蜂須賀小六「1つお尋ねしても宜しいですか?」
戸田忠次「答える事が出来る範囲内でありましたら。」
蜂須賀小六「戸田殿は松平様の家臣でありますか?」
戸田忠次「いえ。今川家の直ではありませんが、田原に入られています朝比奈信置様の家臣の扱いとなっています。」
蜂須賀小六「そうなりますと三浦様や泰朝様とも?」
戸田忠次「信置様は交代番でありますので、実質的には蜂須賀様が挙げられた方々の指示の下動いています。」
蜂須賀小六「ややこしい立場でありますね?」
戸田忠次「はい。それに今ここに入ったのは松平様の推薦でありますので。仮に内輪揉めでも始めようものなら……。」
蜂須賀小六「今の私の境遇に?」
戸田忠次「ただただ平穏を願うばかりであります。
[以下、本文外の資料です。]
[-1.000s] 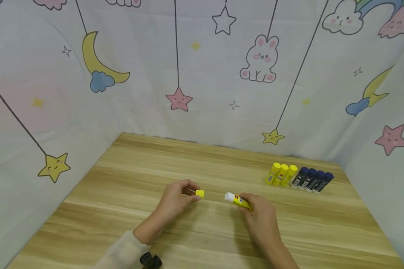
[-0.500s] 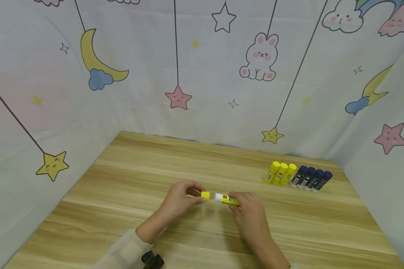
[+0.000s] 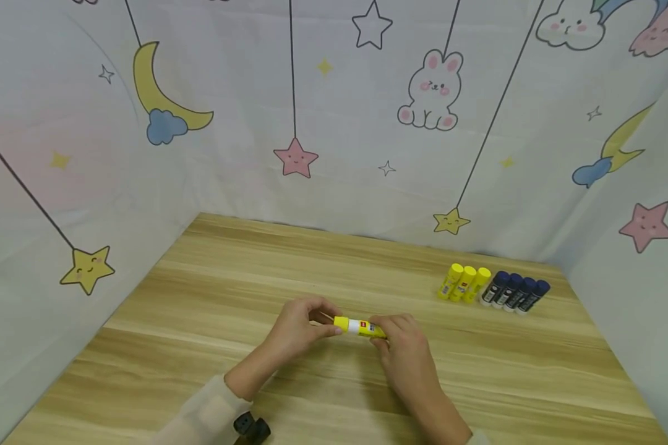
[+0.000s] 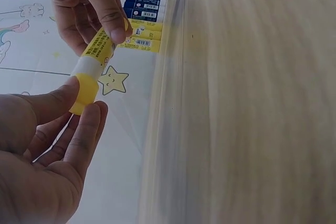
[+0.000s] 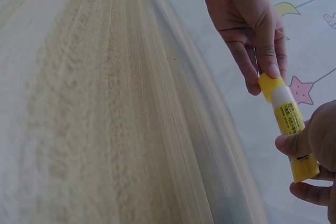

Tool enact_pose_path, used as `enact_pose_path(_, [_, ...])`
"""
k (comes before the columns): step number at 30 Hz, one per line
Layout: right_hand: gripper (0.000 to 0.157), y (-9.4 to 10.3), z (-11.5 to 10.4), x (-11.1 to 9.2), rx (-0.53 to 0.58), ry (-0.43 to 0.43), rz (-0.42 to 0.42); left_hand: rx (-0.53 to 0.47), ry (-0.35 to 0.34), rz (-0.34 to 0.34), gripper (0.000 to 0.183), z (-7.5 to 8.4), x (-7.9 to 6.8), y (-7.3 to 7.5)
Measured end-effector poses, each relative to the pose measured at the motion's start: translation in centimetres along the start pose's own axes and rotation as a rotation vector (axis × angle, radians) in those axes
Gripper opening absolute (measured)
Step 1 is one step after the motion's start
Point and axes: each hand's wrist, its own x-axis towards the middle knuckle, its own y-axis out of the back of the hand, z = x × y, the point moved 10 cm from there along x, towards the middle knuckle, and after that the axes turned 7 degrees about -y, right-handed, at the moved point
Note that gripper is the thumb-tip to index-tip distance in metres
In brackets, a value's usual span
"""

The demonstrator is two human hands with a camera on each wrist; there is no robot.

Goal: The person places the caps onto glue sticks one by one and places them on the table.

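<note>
My left hand [image 3: 300,327] pinches a yellow cap [image 4: 85,92] between thumb and fingers. The right hand [image 3: 407,349] grips the yellow body of a glue stick [image 3: 365,327], whose white collar points left into the cap. Cap and body meet in one line, held above the middle of the table, and a band of white collar still shows between them in both wrist views. Dark printing runs along the barrel in the right wrist view, with the right thumb [image 5: 294,142] across its lower part.
Three yellow glue sticks [image 3: 464,284] stand in a row at the back right of the wooden table [image 3: 245,259]. Beside them is a row of several navy-capped glue sticks [image 3: 514,292]. A patterned curtain [image 3: 228,179] hangs behind. Near the left sleeve is a small black object [image 3: 252,428].
The right hand has moved left with the glue stick, and the left hand slightly right. The gap between white collar and cap has closed; the two now meet.
</note>
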Motion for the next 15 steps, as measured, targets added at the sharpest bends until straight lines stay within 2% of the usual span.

ところで蜂須賀様は何故私と松平様の関係を気にされたのでありますか?」
蜂須賀小六「いや、松平様が……。」
織田信長に対し自信満々なのが気になりまして……。
戸田忠次「松平様は先のいくさにおいて大高城や丸根での戦いにおいて織田を凌駕。此度のいくさにおいても……。」
蜂須賀小六「見事な活躍ぶりであります。先のいくさでもし今川様が健在であったのなら。と言う思いがあるのは自然な流れであります。」
戸田忠次「松平様が織田に負ける?」
蜂須賀小六「正面でぶつかるだけ。小牧山や小幡を用いて戦うだけであるならば、少なくとも今の戦線を維持する事は可能と考えます。しかし今の状況は……。」
岩倉織田が織田信長に負けた時に似ています。
戸田忠次「松平様が敗れるのは今川の一大事。懸念すべき材料は全て洗い出す必要があります。教えていただけますか?」
蜂須賀小六「わかりました。当時岩倉の織田家は揉めていました。守護代の信安は長男の信賢を疎み、次男の信家に跡を継がせようと画策。これに信賢が反発。父と弟を追放したのでありましたが家中には不穏な空気が流れていました。あ。これは今の今川の事を言っているのでありません。」
戸田忠次「わかっています。」
蜂須賀小六「この内紛に目を付けた信長は岩倉領に侵入。両者が戦っている背後を……。」
犬山織田家当主信清が信長方として参戦。
蜂須賀小六「信長は事前に自身の姉を信清に嫁がせる事により共闘態勢を構築していました。両面から攻め込まれた岩倉勢は支える事が出来ず敗北。今、今川様と信清は同盟関係にありますが、家臣の大半は信長に調略されています。もし今信長が攻めて来たら、松平様は……。」
背後から味方に襲われる事になってしまいます。